=== Section Start ===
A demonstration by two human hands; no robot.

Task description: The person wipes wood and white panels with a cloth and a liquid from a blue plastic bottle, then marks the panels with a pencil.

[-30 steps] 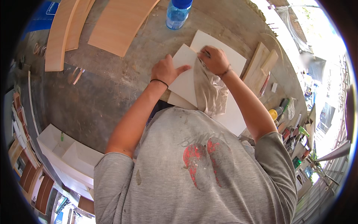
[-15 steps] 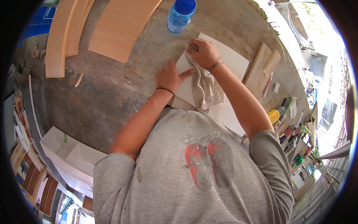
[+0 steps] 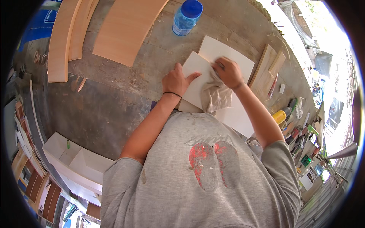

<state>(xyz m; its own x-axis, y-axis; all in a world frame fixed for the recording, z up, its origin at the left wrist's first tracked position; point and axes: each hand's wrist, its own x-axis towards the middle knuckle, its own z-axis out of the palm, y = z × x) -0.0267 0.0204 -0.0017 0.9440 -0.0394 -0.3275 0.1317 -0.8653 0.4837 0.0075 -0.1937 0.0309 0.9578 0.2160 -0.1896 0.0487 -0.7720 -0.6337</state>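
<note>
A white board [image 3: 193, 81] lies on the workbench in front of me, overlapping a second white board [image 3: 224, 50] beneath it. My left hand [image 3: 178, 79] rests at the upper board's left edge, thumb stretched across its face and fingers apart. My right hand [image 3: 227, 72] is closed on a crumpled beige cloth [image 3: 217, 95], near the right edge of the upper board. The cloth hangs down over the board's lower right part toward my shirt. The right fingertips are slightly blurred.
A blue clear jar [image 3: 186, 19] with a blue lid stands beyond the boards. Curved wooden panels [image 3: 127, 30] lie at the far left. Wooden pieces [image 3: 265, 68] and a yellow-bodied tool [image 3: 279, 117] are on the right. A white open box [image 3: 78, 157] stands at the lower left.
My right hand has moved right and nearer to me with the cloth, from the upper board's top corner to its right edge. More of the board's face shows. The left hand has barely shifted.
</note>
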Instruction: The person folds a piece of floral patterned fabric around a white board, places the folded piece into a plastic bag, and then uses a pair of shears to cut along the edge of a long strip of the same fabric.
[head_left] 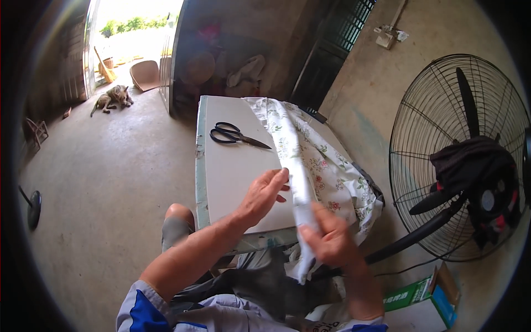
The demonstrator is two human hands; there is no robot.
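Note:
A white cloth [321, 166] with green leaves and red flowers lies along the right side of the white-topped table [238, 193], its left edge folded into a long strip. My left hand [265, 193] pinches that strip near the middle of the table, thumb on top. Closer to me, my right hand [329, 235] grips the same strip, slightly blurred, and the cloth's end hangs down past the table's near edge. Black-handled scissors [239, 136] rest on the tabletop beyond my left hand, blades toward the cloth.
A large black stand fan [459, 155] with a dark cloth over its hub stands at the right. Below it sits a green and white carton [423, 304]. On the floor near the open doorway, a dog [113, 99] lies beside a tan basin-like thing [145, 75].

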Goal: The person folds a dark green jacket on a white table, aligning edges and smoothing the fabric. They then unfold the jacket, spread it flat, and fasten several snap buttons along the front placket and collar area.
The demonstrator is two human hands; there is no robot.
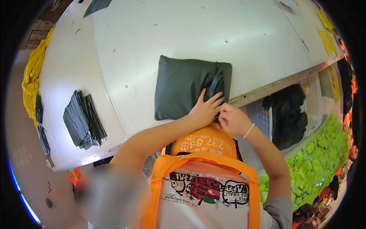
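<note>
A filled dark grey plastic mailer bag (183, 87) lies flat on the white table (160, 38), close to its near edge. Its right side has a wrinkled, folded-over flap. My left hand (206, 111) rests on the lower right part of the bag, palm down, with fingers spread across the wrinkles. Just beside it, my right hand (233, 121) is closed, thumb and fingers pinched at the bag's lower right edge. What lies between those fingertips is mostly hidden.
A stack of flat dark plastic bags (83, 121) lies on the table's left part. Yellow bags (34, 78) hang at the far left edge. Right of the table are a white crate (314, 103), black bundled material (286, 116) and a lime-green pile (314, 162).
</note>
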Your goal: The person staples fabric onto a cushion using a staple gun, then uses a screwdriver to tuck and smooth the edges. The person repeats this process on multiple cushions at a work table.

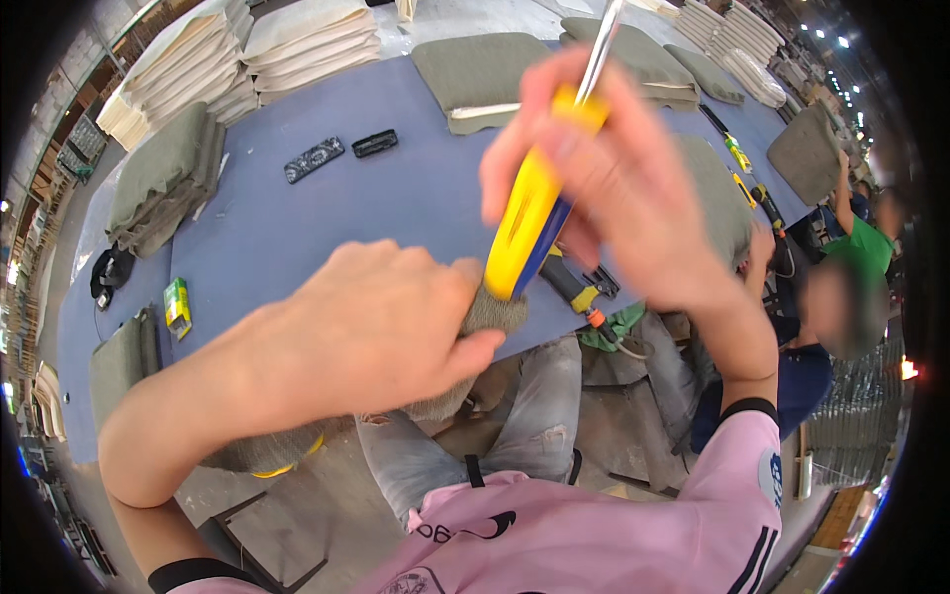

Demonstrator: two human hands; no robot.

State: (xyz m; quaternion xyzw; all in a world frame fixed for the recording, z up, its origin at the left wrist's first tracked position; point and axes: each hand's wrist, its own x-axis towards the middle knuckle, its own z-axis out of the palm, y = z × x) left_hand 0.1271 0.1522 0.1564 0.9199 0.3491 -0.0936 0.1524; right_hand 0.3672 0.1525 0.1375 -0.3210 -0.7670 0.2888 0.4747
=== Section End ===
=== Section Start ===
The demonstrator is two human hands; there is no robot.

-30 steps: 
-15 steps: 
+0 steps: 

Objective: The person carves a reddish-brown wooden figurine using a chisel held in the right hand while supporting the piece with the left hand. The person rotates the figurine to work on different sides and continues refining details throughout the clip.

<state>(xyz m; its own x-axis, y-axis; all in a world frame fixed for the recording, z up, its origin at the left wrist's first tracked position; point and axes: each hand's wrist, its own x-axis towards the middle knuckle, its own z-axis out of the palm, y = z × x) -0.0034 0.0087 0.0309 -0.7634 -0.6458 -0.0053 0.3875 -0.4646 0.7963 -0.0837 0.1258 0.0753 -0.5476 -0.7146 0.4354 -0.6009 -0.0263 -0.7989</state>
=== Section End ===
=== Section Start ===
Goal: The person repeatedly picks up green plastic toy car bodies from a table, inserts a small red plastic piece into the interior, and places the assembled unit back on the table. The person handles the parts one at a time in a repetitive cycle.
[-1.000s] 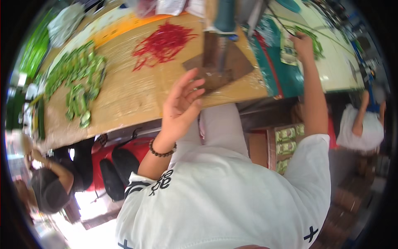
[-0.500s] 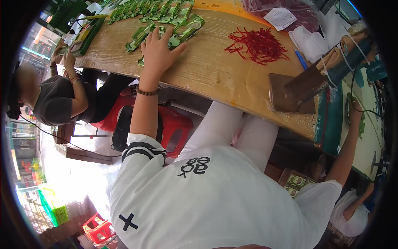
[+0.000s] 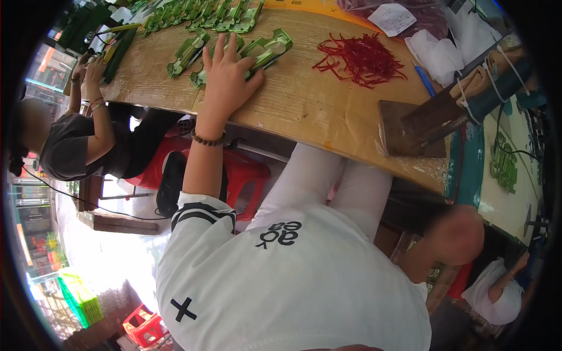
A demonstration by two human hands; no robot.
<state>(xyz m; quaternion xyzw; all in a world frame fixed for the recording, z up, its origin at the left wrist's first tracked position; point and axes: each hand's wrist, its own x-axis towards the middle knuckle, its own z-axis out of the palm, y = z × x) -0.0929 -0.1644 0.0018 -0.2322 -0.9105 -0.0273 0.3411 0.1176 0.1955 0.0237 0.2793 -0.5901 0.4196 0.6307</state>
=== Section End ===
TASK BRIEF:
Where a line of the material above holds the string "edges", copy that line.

EXERCISE OUTPUT:
Goal: The person folds a dark green jacket on a white table, aligning edges and smoothing the fabric. They then unfold the jacket, spread it flat, and fasten several snap buttons along the front placket and collar area.
Your goal: The person staples fabric onto a cushion using a staple gun, then uses a screwdriver to tuck and smooth the edges. The person repeats this process on multiple cushions at a work table.

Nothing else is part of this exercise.